In the lines below, look for "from". Copy each line where it appears.

____________________

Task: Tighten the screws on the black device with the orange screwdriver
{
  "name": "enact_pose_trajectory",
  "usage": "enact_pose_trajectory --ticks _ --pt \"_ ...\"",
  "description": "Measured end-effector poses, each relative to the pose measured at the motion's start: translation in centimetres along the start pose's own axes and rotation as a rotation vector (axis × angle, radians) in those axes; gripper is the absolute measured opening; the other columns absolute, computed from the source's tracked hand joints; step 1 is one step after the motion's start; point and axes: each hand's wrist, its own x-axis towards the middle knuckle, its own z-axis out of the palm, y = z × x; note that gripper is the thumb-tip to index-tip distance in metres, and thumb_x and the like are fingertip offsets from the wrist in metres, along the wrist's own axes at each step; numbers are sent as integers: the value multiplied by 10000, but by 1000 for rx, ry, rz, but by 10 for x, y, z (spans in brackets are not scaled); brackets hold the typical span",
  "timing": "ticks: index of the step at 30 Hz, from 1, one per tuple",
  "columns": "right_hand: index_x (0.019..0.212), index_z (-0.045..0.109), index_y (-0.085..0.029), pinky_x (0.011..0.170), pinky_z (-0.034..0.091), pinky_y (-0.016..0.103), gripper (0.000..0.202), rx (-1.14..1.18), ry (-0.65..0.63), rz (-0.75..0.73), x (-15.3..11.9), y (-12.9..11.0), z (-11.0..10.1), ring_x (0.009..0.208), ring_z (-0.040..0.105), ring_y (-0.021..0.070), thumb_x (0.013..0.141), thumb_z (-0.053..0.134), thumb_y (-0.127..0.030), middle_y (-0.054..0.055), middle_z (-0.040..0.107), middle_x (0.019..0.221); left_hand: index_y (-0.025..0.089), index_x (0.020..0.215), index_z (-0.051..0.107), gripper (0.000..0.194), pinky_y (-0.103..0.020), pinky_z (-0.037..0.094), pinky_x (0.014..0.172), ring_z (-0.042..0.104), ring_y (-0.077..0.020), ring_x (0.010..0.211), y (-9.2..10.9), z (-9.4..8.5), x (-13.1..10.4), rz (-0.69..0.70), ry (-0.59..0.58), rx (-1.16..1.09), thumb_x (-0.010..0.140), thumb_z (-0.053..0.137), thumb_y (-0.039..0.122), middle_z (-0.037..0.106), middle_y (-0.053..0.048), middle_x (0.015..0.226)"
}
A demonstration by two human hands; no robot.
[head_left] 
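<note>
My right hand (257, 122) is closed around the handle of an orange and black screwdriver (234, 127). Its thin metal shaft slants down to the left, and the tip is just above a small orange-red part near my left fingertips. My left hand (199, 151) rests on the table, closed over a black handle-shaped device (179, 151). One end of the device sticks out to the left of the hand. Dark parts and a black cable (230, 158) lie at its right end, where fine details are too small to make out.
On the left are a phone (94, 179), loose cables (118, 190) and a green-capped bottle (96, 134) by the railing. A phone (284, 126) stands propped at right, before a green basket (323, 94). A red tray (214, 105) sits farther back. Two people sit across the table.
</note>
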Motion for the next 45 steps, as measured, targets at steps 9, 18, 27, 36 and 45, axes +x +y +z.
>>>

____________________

(Result of this task)
  "description": "Measured end-effector poses, each relative to the pose measured at the motion's start: translation in centimetres along the start pose's own axes and rotation as a rotation vector (axis × angle, radians) in those axes; gripper is the absolute measured opening; the other columns absolute, computed from the source's tracked hand joints; step 1 is one step after the motion's start; point and axes: each hand's wrist, its own x-axis towards the middle knuckle, its own z-axis out of the palm, y = z × x; note that gripper is the thumb-tip to index-tip distance in metres, and thumb_x and the like are fingertip offsets from the wrist in metres, along the wrist's own axes at each step; numbers are sent as integers: the value multiplied by 10000, but by 1000 for rx, ry, rz, but by 10 for x, y, z (spans in brackets are not scaled); brackets hold the typical span",
  "timing": "ticks: index of the step at 30 Hz, from 1, one per tuple",

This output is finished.